> _TASK ITEM_: Tell how many lines of the data include the word "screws". Nothing but the number belongs in the answer.
-------- THE DATA --------
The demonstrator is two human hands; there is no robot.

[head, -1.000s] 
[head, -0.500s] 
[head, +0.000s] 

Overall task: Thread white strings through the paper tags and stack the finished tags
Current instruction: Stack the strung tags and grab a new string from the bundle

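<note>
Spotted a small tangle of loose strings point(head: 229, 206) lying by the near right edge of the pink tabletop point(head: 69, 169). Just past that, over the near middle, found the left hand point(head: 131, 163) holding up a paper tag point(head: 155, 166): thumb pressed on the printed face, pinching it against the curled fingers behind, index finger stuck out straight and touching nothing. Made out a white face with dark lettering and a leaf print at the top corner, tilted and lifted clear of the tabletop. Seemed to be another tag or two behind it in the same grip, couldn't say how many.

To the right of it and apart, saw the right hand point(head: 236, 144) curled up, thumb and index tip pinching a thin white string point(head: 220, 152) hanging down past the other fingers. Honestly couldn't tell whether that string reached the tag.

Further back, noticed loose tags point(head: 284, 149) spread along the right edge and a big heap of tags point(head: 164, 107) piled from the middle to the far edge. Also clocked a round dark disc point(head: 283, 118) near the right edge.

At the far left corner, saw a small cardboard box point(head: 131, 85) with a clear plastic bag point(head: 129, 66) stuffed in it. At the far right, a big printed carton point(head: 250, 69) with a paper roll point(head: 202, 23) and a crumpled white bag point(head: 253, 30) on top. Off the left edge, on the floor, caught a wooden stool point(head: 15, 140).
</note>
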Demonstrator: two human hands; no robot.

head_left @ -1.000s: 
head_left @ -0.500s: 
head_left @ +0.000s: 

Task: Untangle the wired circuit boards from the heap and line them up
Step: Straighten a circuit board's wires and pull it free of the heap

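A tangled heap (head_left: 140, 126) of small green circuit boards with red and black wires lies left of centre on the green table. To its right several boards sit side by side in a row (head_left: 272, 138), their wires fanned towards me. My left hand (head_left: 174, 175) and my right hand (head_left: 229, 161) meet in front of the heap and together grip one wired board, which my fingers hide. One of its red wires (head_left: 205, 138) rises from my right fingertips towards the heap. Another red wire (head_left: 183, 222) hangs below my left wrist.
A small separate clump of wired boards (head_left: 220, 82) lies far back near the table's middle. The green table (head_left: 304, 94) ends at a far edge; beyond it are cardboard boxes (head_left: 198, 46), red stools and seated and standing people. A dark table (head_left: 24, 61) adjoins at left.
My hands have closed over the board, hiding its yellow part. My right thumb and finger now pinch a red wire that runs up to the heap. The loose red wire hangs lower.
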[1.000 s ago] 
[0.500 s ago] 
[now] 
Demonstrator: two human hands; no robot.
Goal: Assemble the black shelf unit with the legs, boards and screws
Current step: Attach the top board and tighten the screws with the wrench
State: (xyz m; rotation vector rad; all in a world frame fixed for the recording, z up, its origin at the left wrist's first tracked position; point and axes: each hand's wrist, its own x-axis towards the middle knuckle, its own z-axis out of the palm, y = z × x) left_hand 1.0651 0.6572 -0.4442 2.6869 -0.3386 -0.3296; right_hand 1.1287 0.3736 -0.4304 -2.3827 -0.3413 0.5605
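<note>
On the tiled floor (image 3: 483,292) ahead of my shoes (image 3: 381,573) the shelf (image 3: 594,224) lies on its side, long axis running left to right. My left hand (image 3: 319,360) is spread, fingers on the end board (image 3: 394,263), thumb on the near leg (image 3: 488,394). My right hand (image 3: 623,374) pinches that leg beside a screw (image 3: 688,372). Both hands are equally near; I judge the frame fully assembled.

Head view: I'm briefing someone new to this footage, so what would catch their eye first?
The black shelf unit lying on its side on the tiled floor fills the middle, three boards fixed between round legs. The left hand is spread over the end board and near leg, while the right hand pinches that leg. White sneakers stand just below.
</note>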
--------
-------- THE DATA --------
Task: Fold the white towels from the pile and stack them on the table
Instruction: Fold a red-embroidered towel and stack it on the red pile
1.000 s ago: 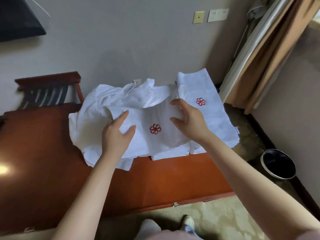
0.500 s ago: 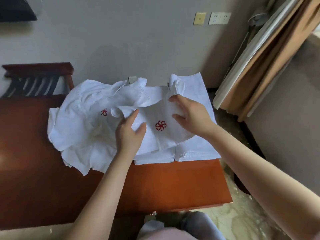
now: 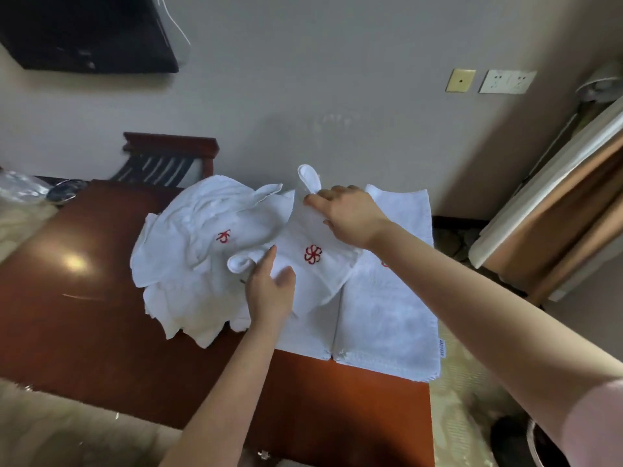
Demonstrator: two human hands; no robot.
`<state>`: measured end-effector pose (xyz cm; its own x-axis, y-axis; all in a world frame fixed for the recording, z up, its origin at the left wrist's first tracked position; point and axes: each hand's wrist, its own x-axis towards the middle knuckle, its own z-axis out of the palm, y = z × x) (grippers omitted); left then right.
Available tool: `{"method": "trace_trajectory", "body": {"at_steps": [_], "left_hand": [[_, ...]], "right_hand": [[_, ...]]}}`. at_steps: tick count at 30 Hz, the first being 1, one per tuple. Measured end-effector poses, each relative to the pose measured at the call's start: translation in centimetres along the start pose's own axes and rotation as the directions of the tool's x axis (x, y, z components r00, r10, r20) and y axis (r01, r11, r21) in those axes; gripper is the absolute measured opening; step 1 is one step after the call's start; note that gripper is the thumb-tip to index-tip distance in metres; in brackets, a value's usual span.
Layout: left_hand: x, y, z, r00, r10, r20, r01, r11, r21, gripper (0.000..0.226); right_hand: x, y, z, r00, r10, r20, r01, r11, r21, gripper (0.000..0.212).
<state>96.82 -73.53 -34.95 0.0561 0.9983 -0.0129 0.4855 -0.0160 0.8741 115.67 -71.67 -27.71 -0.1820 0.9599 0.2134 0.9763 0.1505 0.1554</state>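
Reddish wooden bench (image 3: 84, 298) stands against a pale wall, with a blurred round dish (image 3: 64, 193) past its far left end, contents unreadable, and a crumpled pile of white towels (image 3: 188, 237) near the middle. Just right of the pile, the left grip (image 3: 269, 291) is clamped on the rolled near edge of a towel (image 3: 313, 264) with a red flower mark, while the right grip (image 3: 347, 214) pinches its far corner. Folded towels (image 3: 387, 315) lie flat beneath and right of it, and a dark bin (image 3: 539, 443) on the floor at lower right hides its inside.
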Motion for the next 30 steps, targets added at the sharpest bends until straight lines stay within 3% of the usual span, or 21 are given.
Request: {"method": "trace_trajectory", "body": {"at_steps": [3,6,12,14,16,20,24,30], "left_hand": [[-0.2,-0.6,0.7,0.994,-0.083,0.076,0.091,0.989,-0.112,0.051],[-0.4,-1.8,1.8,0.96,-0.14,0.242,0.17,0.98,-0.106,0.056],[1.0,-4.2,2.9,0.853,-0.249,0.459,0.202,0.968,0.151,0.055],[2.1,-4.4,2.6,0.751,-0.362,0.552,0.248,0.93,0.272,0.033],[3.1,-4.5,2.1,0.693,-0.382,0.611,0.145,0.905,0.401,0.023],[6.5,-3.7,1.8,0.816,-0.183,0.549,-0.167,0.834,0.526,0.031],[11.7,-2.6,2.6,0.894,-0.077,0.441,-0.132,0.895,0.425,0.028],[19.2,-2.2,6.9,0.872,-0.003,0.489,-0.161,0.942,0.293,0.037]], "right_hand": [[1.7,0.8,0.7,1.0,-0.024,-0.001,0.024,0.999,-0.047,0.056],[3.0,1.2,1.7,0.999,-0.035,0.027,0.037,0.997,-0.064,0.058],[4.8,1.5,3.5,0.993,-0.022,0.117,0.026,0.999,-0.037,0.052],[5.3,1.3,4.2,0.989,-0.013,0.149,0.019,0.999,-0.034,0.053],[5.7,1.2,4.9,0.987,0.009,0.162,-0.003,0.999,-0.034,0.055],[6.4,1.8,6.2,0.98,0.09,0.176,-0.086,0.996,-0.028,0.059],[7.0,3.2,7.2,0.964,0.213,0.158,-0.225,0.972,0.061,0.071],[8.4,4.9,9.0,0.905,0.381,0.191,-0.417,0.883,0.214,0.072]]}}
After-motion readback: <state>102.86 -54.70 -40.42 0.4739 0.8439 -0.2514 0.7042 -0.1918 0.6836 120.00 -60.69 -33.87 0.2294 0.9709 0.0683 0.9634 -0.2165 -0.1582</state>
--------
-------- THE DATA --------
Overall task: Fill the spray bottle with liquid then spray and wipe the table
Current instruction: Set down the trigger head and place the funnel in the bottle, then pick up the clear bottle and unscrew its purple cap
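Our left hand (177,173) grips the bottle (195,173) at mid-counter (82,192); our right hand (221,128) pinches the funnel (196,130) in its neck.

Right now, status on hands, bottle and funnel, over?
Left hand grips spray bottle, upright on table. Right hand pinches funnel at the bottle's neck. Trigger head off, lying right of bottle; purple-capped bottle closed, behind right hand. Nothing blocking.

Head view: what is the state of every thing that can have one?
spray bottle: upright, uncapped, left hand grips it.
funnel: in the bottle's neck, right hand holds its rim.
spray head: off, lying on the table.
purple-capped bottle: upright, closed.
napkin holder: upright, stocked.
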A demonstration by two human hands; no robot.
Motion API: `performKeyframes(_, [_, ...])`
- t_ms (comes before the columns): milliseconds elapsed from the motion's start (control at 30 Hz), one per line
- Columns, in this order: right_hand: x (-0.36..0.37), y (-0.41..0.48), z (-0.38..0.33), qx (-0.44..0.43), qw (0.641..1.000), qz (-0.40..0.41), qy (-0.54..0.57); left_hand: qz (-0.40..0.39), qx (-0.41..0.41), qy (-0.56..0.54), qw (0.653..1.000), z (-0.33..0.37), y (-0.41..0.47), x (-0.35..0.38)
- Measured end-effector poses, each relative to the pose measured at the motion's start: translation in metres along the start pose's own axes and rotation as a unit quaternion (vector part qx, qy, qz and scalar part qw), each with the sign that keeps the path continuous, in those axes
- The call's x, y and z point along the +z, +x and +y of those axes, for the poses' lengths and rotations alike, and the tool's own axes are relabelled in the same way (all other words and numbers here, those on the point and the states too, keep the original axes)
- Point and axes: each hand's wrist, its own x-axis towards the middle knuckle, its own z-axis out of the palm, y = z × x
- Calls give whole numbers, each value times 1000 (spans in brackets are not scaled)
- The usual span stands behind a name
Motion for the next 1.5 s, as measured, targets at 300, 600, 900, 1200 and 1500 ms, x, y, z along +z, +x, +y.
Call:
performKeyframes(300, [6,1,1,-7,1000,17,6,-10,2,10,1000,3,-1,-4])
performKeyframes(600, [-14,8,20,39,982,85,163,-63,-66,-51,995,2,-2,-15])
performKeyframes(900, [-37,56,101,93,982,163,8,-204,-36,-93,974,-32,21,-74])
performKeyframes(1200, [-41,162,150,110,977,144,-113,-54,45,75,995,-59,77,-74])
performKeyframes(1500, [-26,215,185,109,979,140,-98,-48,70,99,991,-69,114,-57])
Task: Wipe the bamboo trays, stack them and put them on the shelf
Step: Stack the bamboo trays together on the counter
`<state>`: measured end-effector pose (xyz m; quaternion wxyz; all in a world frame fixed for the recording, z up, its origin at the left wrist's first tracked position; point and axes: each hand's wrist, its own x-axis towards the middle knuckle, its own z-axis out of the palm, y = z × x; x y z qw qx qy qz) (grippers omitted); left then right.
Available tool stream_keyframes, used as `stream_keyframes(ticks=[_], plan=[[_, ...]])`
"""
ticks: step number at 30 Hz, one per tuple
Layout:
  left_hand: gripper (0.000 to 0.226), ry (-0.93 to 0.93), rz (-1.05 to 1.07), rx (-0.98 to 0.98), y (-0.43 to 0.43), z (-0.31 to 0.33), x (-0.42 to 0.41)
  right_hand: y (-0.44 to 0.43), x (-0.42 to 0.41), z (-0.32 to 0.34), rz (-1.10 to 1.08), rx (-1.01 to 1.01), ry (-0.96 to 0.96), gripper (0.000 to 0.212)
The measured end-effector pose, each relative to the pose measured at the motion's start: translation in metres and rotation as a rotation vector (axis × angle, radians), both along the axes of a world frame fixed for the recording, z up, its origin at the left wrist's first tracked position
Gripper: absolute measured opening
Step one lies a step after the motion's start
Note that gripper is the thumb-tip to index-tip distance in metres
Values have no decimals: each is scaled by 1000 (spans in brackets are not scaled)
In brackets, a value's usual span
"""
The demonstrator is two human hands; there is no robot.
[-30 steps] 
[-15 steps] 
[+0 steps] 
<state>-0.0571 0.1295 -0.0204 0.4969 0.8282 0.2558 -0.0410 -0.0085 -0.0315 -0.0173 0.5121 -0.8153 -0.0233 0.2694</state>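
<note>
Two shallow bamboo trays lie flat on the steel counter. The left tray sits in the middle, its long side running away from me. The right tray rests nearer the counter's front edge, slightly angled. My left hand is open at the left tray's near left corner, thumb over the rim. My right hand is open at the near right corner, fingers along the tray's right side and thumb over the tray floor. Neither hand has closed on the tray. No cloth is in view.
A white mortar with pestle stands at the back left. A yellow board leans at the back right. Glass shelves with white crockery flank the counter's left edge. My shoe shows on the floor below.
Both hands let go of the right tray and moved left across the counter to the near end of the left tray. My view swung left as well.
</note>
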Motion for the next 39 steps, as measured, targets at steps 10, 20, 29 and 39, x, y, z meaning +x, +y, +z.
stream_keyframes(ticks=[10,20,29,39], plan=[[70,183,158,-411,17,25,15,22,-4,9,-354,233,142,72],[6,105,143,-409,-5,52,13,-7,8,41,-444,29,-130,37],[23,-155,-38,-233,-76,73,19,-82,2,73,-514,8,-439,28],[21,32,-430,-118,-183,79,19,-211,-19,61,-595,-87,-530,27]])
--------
> _ANSWER SPACE_: 2